Two arms of immunity and why it matters! - gut health, adaptive & innate immune system

The immune system consists of two arms: innate and adaptive.

The innate immune system is the first line of defense and initiates the entire immune process. It includes anatomic (skin and mucous membrane), physiologic (temperature, low pH and chemical mediators), phagocytic, and inflammatory components. The innate arm is amazing at recognizing intruders quickly and alerting the adaptive immune response, all while launching its own attack. The adaptive arm can't tell "self" from "non-self" so it needs the innate immune system to tell it when and how to act.

The innate immune response can be a little dramatic and inflammatory, so we need the adaptive immune response to reign things in and be strategic.

The adaptive immune response kills pathogens using antibodies and natural killer cells, both of which are highly specific and (ideally) don't hurt any of your own tissues. This sophisticated approach takes a little bit longer to initiate. Luckily, once an antibody has been created, the immune system saves the blueprint. That way, the next time the same (or similar) intruder comes in, antibodies are rapidly produced and clear the pathogen before you ever know you were exposed!

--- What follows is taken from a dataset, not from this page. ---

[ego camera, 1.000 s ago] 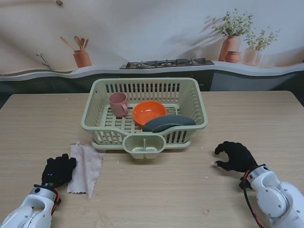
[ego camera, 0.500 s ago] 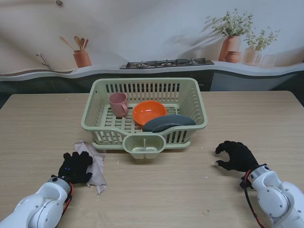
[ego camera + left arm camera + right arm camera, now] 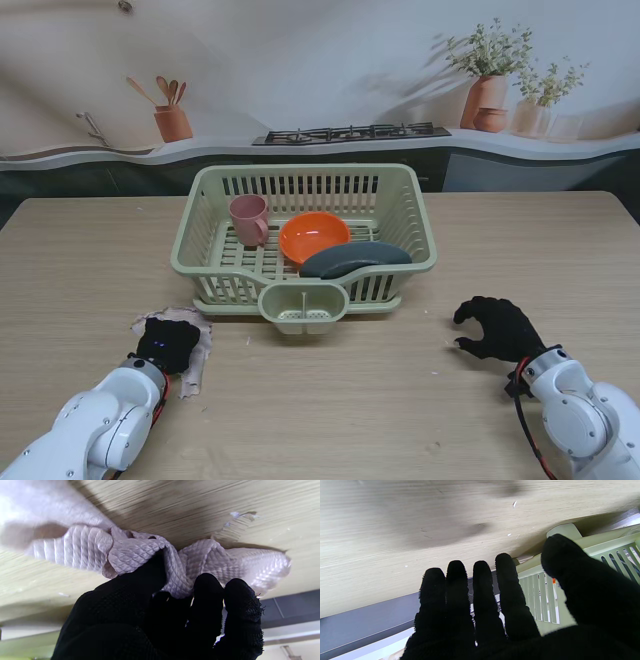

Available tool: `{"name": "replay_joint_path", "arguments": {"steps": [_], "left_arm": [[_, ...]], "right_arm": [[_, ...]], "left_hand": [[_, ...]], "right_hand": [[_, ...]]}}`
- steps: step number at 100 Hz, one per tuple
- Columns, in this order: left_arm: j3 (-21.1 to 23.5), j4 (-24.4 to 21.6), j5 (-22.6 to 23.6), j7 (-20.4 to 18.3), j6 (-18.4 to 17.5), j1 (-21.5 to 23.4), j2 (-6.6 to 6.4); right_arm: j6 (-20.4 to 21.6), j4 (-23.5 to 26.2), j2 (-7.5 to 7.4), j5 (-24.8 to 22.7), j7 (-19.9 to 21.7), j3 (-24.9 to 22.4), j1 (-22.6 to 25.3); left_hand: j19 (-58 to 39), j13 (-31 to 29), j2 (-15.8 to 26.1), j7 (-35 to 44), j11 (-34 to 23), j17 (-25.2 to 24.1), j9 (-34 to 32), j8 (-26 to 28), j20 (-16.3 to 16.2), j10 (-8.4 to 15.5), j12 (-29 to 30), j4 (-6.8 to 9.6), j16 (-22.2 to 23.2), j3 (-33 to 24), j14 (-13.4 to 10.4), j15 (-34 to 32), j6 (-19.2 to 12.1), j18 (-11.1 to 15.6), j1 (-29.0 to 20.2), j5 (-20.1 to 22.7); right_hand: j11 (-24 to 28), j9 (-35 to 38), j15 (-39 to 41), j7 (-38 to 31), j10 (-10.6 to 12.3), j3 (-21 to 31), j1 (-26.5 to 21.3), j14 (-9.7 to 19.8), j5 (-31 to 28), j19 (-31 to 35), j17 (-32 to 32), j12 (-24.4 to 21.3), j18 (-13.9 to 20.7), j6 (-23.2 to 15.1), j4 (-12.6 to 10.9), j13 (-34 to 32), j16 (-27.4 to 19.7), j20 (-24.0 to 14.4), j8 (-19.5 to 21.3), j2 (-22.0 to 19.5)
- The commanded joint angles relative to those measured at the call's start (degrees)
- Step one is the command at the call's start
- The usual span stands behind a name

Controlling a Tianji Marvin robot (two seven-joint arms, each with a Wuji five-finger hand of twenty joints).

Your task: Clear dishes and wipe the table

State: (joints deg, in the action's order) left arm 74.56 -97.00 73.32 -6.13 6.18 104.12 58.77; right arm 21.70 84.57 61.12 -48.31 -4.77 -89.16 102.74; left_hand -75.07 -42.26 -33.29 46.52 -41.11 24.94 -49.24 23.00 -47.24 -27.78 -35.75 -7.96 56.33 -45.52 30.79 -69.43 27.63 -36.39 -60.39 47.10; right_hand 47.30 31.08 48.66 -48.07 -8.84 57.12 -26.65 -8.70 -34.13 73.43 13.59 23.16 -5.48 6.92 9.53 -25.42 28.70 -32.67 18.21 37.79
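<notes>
On the near left of the table (image 3: 80, 260), just in front of the dish rack (image 3: 305, 238), the pale quilted cloth (image 3: 190, 350) lies bunched under the left hand (image 3: 165, 343), whose fingers (image 3: 208, 590) are curled into its folds and gripping it. It looks light, soft and limp, likely to crumple and slide on the smooth wood rather than hold a shape, so the best hold is probably the thick gathered middle, pressed flat for wiping. Over on the near right the right hand (image 3: 495, 330) rests with fingers spread, holding nothing. Cup (image 3: 248, 219), orange bowl (image 3: 314, 237) and dark plate (image 3: 355, 259) sit in the rack
</notes>
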Motion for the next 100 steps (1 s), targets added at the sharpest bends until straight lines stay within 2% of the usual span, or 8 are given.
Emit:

What can go wrong? Deficiencies of the innate immune response are rare and associated with genetic abnormalities. More commonly, the innate immune response can become too intense. For example, the infamous 'cytokine storm' phenomenon occurs when the inflammatory processes of innate immunity get out of control.

Adaptive immune issues are more common. These include allergies, asthma, and autoimmune conditions.